Last year University of California at Berkeley and University of Chicago researchers revealed the results of an experiment on this. They wanted to know if people responded to text or verbal conversations differently, and surveyed 300 folks to find out.
It’s no surprise to discover people did: “[T]here was a distinct difference between those who had watched or listened to someone speak the words out loud and those who had read the identical words as text. Those who had listened or watched someone say the words were less likely to dismiss the speaker as uninformed or heartless than they were if they were just reading the commenter’s words.”
What does this suggest? Research and anecdotal experience suggest that persuasion is not lost, but that social media isn’t the best place for it. Text is not the best place for it. The best avenue to change someone’s mind is through community, conversations, and education.

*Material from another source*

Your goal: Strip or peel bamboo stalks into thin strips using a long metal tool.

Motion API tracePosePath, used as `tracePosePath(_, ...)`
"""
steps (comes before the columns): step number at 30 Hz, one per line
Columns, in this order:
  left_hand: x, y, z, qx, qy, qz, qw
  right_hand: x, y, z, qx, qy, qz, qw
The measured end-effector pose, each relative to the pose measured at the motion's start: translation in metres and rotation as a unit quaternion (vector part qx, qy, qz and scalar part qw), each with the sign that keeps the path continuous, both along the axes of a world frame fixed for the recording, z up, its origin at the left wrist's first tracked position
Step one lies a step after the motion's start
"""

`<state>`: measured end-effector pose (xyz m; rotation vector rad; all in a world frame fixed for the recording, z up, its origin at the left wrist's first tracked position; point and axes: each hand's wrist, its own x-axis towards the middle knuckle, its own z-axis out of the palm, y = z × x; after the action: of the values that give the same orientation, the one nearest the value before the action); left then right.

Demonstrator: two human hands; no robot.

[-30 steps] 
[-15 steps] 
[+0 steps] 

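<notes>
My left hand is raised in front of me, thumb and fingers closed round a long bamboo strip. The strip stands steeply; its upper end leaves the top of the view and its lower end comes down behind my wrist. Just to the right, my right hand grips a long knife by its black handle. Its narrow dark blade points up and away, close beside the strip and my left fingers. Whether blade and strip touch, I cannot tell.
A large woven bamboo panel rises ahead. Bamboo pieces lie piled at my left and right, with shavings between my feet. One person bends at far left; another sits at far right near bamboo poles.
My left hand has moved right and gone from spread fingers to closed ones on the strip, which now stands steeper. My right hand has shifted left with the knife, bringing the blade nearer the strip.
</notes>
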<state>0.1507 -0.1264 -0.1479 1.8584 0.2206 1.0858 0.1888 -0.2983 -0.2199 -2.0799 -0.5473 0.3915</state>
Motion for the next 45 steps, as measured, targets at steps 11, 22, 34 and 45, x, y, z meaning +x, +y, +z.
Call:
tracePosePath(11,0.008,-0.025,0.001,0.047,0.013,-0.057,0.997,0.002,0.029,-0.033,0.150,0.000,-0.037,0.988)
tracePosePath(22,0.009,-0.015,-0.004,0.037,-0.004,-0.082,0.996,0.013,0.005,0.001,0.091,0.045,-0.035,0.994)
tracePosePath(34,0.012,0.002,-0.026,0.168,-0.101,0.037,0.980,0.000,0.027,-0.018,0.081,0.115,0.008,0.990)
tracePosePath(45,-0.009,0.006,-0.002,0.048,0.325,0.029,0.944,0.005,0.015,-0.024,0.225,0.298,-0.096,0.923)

Think about it: Most people’s core belief systems are developed in their early years through repeated, daily interaction with close family members, friends, teachers, and peers. In college, another tier of belief systems is formed, either strengthening the previous foundation, altering it somewhat (or completely), as it’s challenged at a higher level of thought and discourse.
Finally, as a person enters adulthood, these beliefs have a chance to fully develop into a lifestyle. Core beliefs may often become somewhat fluid as people experience marriage, births, deaths, career changes, and further education, yet most people tend to exhibit the beliefs they formed early on as adults, albeit deepened with experience and application.
What Really Affects a Person Is a Sustained Relationship
My core beliefs about politics were developed through conversations with my dad and listening to Rush Limbaugh (really!). They were later solidified in college, but by then, I’d really formed the basis of what I believed through my comfortable yet intellectually challenging relationship my dad. He took the time to teach me about politics, government, and economics, which formed most of my beliefs about conservatism, including limited government, being pro-life, the importance of free market, and more.
College formed many of my friends’ strong beliefs about various ideas. Many parents change their mind about things their kids are experiencing by getting involved in their school and local communities. For a lot of people, involvement in local government can powerfully change their views about politicians and how government functions.
The same is true for people who pursue higher education, like business, medicine, or law. Years and years studying a topic into expertise can persuade a communist to become a conservative or a pro-choice advocate to become pro-life. Even listening to thorough debates and lectures, in person or via podcast, can have the same result. This debate featuring Federalist publisher Ben Domenech is a good example of the power of persuasion in a thoughtful, debate format.
Social media debates may seem fun, but they’re often a waste of time. They’re not changing anyone’s mind. Enjoy the medium, but if you really want to set out to persuade someone, put down your phone and try the old-fashioned way.